P. Andy Givel, Pfarradministrator: "Den Abschiedsgottesdienst mit anschliessendem Apéro feiern wir am Sonntag 24. Oktober 2021um 10.30 Uhr in der Andreaskirche. Wir freuen uns, dass auch die Provinzleitung der Ordensgemeinschaft den Gottesdienst mitfeiern wird."

Seit 1858

Vor 163 Jahren kamen die ersten Ingenbohler Schwestern nach Gossau und wirkten ab 1858 im Espel, der damals Bürgerheim war. Dieser Entscheid der damaligen Provinzleitung sollte für Gossau ein guter Entscheid sein. Getreu ihrem Motto: Was Bedürfnis der Zeit, ist Gottes Wille, kamen in den darauffolgenden Jahrzehnten unzählige andere Wirkungsfelder hinzu:

  • die Arbeit im Waisenhaus von 1884 bis Mitte des 20. Jahrhunderts
  • die Arbeit in Kindergarten und Schulen, darunter auch die Maitlisek (1884 - 2006)
  • aber auch die private Krankenpflege (1894-2015).
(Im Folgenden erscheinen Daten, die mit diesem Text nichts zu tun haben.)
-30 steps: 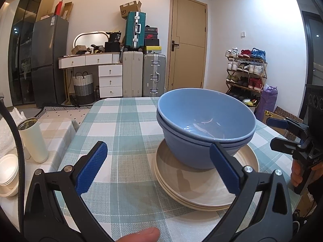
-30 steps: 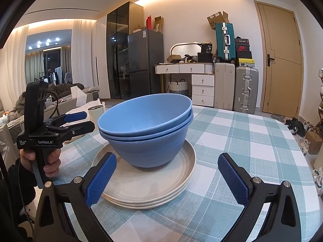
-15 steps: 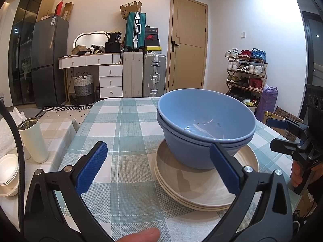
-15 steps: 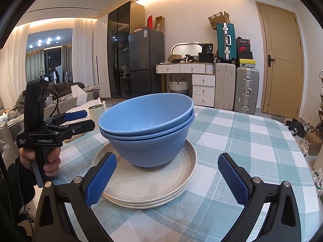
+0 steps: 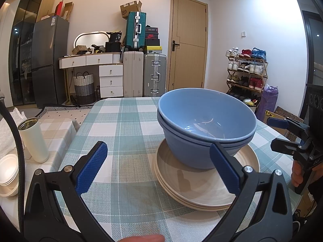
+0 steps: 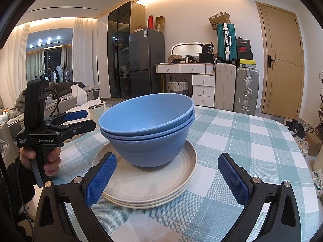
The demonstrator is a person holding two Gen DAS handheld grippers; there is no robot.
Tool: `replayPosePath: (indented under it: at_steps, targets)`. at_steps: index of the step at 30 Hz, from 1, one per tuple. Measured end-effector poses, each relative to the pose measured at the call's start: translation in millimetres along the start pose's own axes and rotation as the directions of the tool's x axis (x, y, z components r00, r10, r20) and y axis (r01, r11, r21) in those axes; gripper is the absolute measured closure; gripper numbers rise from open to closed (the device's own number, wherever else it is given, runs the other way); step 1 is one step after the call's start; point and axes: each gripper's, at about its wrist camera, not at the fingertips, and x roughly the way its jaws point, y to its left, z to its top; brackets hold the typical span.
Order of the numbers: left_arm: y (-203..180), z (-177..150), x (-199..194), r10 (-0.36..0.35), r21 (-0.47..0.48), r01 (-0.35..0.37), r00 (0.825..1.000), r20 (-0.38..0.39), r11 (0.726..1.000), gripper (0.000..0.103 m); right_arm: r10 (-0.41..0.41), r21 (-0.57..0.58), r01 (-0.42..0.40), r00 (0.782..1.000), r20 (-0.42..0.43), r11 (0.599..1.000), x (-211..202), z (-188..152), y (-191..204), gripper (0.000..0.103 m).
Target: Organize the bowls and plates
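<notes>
Table [image 5: 125, 125], covered in a green-and-white check cloth, fills the lower half of both views; its far edge runs below the suitcases [image 5: 144, 74] and the door [image 5: 188, 46], and its left edge drops toward a lower cloth-covered surface carrying a white tumbler [image 5: 33, 140] and a stack of small white bowls [image 5: 8, 174]. Bare cloth lies left of and behind the dishes in the left wrist view, and right of them in the right wrist view.

Stack of cream plates [image 5: 206, 183] [image 6: 149, 183] sits on the table, right of centre in the left wrist view and centred in the right wrist view, its near rim close to the table's front edge.

Two nested blue bowls [image 5: 206, 125] [image 6: 147, 127] stand upright in the middle of the top plate, the upper bowl slightly tilted within the lower.

Left gripper [image 5: 159, 167] [image 6: 77, 120]: fingers spread wide, holding nothing, with the right pad in front of the bowls' side and plate rim; contact cannot be told.

Right gripper [image 6: 167, 179] [image 5: 282, 133]: fingers spread wide and empty, flanking the plates' near rim without gripping it.
</notes>
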Motion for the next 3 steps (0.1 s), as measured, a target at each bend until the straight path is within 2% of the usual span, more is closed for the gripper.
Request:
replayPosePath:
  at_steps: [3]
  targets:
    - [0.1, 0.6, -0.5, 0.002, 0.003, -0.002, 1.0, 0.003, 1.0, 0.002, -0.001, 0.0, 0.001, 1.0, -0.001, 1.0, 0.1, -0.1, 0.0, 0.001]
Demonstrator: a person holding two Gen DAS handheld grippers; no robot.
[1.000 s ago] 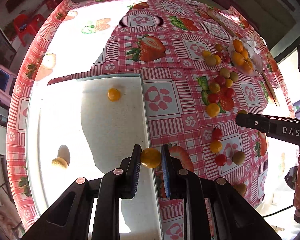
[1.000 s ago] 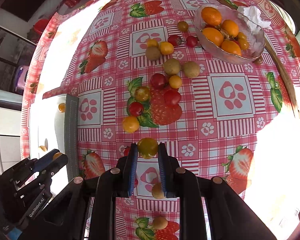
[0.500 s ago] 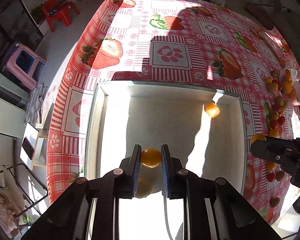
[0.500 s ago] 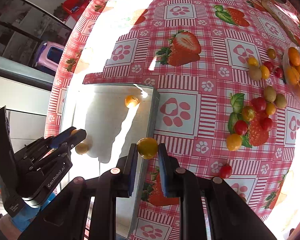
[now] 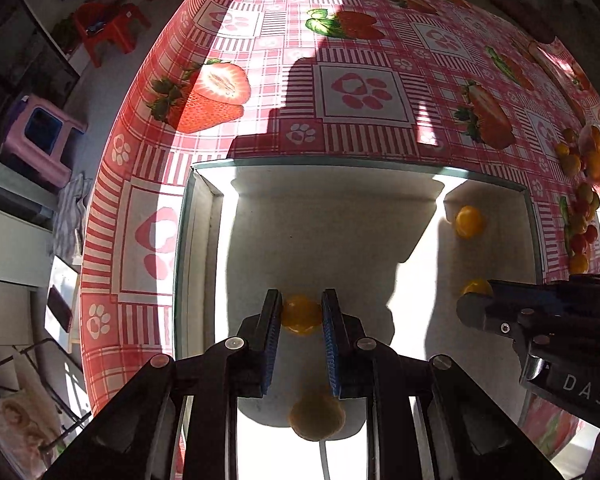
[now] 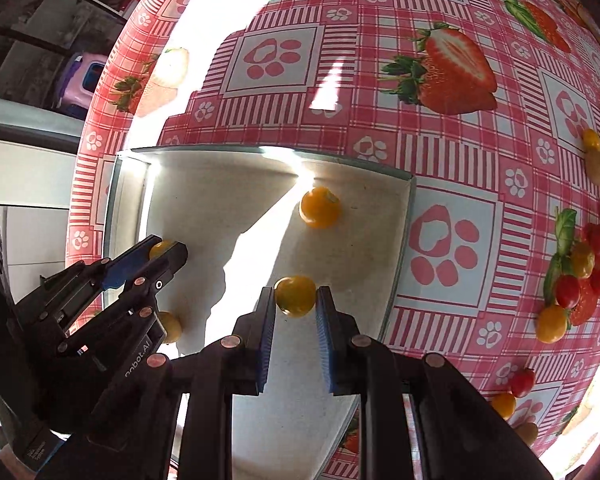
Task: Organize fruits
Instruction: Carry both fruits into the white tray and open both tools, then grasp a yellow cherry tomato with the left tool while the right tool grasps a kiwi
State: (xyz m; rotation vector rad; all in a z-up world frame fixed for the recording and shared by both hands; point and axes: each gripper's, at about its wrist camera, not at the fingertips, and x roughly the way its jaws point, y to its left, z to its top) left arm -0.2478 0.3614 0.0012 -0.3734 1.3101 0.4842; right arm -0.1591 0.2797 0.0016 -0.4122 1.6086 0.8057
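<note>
A white tray (image 5: pixel 204 240) lies on the strawberry tablecloth; it also shows in the right wrist view (image 6: pixel 404 240). My left gripper (image 5: pixel 301 314) is shut on a yellow tomato (image 5: pixel 301 316) held over the tray's near left part. My right gripper (image 6: pixel 295 298) is shut on another yellow tomato (image 6: pixel 295 295) over the tray's right part. One loose yellow tomato (image 5: pixel 469 221) lies in the tray's far right corner, also in the right wrist view (image 6: pixel 319 207). A pale fruit (image 5: pixel 317 416) lies in the tray under my left gripper.
Several red, yellow and green fruits (image 6: pixel 580 264) lie scattered on the cloth to the right of the tray. A glass bowl with orange fruits (image 5: pixel 598 160) stands at the far right. Stools stand beyond the table's left edge (image 5: pixel 100 184).
Both grippers have moved left from the cloth to above the tray, each still holding its tomato. The right gripper has come in over the tray's right side.
</note>
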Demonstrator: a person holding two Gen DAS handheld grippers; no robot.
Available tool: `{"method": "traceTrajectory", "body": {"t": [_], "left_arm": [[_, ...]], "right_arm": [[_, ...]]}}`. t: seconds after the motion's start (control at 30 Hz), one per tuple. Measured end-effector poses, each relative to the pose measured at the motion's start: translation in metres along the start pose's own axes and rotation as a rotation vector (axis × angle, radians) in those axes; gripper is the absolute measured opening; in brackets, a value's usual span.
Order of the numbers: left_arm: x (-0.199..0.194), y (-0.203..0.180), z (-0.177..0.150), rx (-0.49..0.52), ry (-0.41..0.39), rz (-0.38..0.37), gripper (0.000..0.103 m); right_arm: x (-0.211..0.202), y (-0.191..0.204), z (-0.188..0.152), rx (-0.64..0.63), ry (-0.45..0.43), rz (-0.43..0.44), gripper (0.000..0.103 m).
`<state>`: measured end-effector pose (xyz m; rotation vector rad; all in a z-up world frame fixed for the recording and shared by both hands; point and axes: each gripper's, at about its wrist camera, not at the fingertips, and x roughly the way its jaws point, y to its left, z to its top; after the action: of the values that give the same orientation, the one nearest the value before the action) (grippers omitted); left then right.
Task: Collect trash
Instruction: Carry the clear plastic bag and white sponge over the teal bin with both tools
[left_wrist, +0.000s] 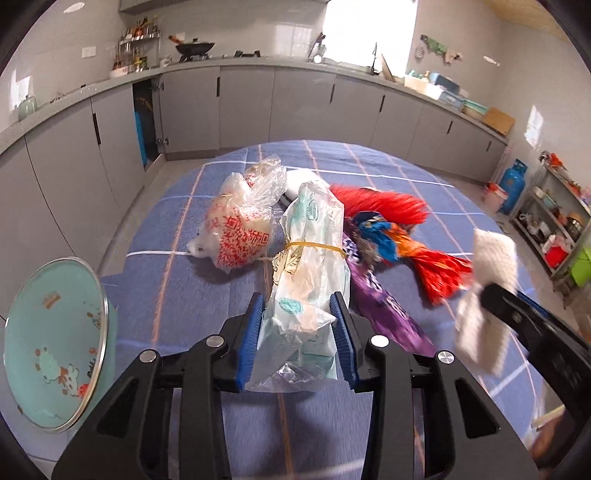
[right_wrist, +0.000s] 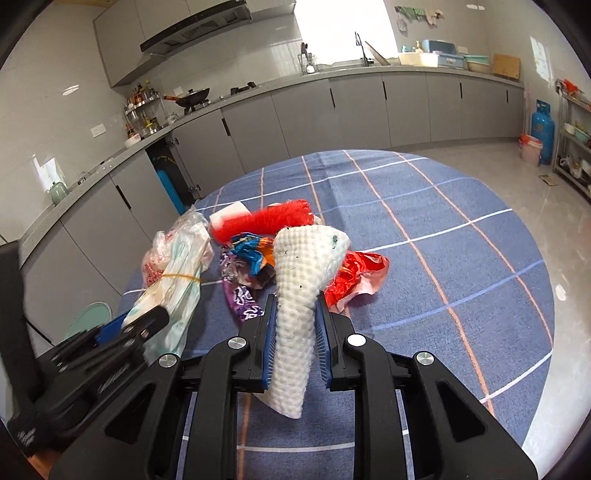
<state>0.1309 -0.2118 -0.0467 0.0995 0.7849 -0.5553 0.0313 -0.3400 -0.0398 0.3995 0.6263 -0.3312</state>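
Lying on a round table under a blue plaid cloth (left_wrist: 229, 413), the trash forms one loose heap near the table's middle.

- Enamel basin (left_wrist: 55, 343): pale green with cartoon prints and a metal rim, tilted on edge at the far left of the left wrist view, beside the table edge.
- Clear bag with red printing (left_wrist: 236, 236): crumpled, resting on the cloth at the left of the heap.
- Left gripper (left_wrist: 301, 332): blue pads set against both sides of the near end of the banded bag bundle (left_wrist: 314, 258), a long roll of pale plastic bags tied across its middle with a yellow rubber band. The far end of the bundle lies among the heap.
- Purple wrapper (left_wrist: 388, 310): flat on the cloth, just right of the bundle.
- Blue and orange wrapper (left_wrist: 384, 236): crumpled, on top of the purple one.
- Red feathery brush (left_wrist: 376, 201): behind the wrappers, a white block (right_wrist: 225, 218) touching its left end.
- Red foil wrapper (right_wrist: 354, 277): crinkled, at the right edge of the heap.
- Right gripper (right_wrist: 295, 328): jaws drawn narrow, clamped on a white waffle-textured cloth (right_wrist: 303, 273) flecked with dark specks; the cloth stands up clear of the table, rising above the pads and hanging below them.
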Motion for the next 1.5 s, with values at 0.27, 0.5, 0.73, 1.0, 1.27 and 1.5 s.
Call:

Über viele Jahrzehnte gehörten die Ingenbohler Schwestern zum Strassenbild von Gossau und kaum eine Gossauerin oder Gossauer hatte keinen Bezug zur Ordensgemeinschaft, die in Ingenbohl bei Brunnen ihren Hauptsitz hat und von der seligen Sr. Maria Theresia Scherrer mitbegründet wurde.